## Assigned task
Once you find the line with "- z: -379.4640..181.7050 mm" in the entries below, return exactly every line from it through the line with "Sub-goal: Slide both".

(Dataset records)
────────────────

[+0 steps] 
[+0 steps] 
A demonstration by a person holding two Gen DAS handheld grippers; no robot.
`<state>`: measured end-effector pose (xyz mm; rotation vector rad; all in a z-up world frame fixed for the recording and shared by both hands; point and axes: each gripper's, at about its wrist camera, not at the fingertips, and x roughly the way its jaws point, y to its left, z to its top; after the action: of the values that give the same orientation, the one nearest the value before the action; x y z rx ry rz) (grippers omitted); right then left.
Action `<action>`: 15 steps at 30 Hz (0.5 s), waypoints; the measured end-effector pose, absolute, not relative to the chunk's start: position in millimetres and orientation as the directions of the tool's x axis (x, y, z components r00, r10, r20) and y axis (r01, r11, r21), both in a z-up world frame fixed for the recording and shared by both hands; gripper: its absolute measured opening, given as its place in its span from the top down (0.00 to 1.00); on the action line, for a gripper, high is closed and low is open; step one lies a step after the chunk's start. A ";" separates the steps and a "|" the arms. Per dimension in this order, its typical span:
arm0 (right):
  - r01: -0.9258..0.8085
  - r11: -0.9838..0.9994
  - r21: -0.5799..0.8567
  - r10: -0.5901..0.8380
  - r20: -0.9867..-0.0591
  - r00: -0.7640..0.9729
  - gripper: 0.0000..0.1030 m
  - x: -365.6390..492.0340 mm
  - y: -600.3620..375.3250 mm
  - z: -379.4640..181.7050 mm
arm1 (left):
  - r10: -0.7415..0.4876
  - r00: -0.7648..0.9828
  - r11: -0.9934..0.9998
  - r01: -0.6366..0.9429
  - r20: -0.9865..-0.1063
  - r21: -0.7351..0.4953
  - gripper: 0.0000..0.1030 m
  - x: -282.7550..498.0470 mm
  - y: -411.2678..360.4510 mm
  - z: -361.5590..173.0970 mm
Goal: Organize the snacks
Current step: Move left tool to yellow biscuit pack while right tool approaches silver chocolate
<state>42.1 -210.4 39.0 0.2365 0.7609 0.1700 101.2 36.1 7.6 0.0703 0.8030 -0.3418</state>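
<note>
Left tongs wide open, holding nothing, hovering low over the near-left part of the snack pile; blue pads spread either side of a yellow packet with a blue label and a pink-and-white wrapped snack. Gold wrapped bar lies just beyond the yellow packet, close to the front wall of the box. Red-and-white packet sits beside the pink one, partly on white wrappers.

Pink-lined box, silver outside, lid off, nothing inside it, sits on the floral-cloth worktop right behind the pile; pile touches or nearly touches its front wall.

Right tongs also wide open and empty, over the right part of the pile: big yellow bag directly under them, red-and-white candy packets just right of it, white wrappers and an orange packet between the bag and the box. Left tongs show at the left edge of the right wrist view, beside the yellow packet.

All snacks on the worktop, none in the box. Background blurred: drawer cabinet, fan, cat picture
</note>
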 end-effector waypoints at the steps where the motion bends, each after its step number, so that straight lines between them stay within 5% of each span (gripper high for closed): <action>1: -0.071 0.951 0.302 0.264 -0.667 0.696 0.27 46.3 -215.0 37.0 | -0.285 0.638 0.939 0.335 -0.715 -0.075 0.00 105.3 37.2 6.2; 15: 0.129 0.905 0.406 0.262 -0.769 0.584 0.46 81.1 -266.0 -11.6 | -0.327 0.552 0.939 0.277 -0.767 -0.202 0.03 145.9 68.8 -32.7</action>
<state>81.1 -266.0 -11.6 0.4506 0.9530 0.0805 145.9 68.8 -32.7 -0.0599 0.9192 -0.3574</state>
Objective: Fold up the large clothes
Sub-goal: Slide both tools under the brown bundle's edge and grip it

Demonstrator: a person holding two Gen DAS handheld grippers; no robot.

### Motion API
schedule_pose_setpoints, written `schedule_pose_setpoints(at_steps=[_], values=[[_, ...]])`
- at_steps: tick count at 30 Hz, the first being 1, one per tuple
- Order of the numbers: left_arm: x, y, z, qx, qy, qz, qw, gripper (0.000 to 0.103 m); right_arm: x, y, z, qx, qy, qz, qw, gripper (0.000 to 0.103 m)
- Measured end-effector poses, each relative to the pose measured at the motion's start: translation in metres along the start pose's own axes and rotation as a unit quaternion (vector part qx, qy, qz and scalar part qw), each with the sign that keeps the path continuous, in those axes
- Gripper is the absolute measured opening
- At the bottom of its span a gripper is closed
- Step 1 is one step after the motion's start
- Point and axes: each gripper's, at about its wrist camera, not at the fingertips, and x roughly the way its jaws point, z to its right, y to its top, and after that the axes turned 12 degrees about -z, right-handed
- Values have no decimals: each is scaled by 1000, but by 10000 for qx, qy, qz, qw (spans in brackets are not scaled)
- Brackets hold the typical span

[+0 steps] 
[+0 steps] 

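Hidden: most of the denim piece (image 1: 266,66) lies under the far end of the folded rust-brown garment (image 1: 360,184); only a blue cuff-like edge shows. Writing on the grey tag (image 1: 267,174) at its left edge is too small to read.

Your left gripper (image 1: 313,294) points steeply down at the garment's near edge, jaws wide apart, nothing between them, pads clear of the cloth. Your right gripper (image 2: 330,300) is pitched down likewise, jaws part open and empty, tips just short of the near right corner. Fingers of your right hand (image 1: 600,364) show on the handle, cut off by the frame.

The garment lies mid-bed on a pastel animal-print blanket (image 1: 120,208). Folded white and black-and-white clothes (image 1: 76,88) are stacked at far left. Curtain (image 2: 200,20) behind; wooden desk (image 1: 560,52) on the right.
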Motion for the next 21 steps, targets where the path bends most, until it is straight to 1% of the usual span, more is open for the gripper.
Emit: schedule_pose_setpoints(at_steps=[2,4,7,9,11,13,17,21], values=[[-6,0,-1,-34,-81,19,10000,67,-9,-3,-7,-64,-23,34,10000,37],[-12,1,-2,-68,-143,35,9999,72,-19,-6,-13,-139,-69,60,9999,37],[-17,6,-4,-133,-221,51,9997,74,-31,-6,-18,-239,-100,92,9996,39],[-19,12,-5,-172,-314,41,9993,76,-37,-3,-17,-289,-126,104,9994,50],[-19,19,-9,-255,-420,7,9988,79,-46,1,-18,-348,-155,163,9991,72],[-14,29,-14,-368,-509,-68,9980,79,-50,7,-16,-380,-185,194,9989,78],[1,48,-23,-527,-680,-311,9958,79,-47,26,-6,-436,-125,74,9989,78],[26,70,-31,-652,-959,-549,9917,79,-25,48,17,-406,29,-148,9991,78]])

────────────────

## Task result
  - z: -379.4640..181.7050 mm
arm1 (left):
  - r10: -0.7415..0.4876
  - r00: -0.7648..0.9828
  - r11: -0.9934..0.9998
  - r01: -0.6366..0.9429
  - r20: -0.9865..-0.1063
  - r21: -0.7351..0.4953
  - gripper: 0.0000..0.1030 m
  - x: -282.7550..498.0470 mm
  - y: -411.2678..360.4510 mm
  - z: -361.5590..173.0970 mm
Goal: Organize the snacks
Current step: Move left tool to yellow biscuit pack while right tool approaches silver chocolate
<state>42.1 -210.4 39.0 0.2365 0.7609 0.1700 101.2 36.1 7.6 0.0703 0.8030 -0.3418</state>
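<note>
Left tongs wide open, holding nothing, hovering low over the near-left part of the snack pile; blue pads spread either side of a yellow packet with a blue label and a pink-and-white wrapped snack. Gold wrapped bar lies just beyond the yellow packet, close to the front wall of the box. Red-and-white packet sits beside the pink one, partly on white wrappers.

Pink-lined box, silver outside, lid off, nothing inside it, sits on the floral-cloth worktop right behind the pile; pile touches or nearly touches its front wall.

Right tongs also wide open and empty, over the right part of the pile: big yellow bag directly under them, red-and-white candy packets just right of it, white wrappers and an orange packet between the bag and the box. Left tongs show at the left edge of the right wrist view, beside the yellow packet.

All snacks on the worktop, none in the box. Background blurred: drawer cabinet, fan, cat picture
</note>
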 end-effector waypoints at the steps where the motion bends, each after its step number, so that straight lines between them stay within 5% of each span (gripper high for closed): <action>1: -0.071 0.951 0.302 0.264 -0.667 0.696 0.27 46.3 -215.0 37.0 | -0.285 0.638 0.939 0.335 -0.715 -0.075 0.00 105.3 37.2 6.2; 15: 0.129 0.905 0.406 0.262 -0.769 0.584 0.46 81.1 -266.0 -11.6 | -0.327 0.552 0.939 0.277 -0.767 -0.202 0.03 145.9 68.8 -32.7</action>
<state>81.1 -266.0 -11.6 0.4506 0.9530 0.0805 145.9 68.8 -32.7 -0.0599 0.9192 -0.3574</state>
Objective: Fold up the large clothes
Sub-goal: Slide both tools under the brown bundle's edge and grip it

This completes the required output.